- _What the task requires_
Locate every line in the records below that contains the word "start", and copy each one.

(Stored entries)
────────

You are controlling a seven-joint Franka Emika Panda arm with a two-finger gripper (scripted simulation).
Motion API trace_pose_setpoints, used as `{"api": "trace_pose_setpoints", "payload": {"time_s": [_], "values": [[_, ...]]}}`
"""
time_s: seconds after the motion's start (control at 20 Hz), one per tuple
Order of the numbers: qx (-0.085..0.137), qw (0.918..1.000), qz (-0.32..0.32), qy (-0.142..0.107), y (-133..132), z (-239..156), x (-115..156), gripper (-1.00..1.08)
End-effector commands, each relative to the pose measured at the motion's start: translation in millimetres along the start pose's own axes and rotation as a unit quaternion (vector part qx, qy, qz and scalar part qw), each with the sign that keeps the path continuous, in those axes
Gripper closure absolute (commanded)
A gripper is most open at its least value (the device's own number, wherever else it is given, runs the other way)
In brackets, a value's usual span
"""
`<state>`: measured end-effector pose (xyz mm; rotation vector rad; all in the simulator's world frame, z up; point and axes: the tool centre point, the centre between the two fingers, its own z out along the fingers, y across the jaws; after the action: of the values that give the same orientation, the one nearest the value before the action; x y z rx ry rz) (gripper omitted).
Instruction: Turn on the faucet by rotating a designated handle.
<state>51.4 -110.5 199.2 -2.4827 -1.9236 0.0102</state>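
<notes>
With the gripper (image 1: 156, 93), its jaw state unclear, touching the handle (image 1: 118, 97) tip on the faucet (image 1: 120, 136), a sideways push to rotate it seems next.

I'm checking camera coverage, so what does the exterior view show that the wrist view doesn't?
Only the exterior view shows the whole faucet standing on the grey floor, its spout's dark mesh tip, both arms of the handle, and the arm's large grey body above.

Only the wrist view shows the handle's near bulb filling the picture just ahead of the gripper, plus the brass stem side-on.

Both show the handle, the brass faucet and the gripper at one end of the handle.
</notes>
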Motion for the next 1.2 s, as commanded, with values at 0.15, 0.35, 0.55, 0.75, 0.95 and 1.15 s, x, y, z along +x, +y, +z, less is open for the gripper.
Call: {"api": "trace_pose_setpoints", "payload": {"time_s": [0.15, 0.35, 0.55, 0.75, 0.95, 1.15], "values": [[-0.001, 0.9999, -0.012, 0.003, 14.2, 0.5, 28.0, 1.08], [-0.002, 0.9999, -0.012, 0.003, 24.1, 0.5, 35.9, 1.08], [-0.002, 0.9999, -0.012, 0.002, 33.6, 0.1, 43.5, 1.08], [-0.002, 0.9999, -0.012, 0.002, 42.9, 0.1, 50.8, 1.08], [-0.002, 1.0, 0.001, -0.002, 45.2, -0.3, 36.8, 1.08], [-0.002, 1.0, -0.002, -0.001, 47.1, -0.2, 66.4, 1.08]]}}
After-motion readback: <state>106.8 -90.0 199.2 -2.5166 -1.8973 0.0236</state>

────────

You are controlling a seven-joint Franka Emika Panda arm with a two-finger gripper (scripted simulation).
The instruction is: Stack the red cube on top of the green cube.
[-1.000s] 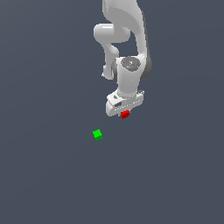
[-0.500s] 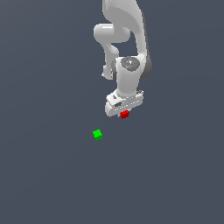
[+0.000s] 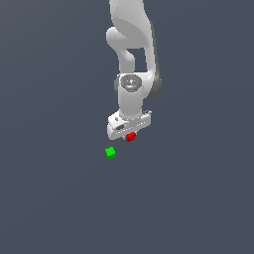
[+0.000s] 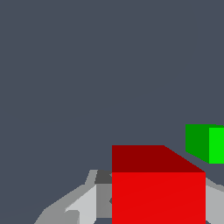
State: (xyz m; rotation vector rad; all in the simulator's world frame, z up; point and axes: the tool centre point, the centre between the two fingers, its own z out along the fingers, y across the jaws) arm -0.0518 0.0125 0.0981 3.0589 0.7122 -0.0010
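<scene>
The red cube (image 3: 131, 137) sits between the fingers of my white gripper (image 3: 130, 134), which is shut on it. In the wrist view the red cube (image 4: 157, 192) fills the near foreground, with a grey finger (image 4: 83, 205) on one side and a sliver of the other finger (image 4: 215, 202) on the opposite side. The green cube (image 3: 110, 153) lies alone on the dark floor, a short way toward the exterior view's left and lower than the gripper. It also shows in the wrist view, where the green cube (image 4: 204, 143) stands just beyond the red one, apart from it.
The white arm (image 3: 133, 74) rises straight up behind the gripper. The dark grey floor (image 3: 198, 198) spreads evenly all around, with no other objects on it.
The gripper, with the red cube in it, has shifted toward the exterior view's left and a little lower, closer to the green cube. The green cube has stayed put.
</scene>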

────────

- _Response to the task_
time_s: seconds after the motion's start (control at 20 Hz), one per tuple
End-effector commands, each relative to the pose measured at the motion's start: translation in millimetres along the start pose's own axes and rotation as a unit quaternion (vector part qx, qy, qz and scalar part qw), each with the sign that keeps the path continuous, in those axes

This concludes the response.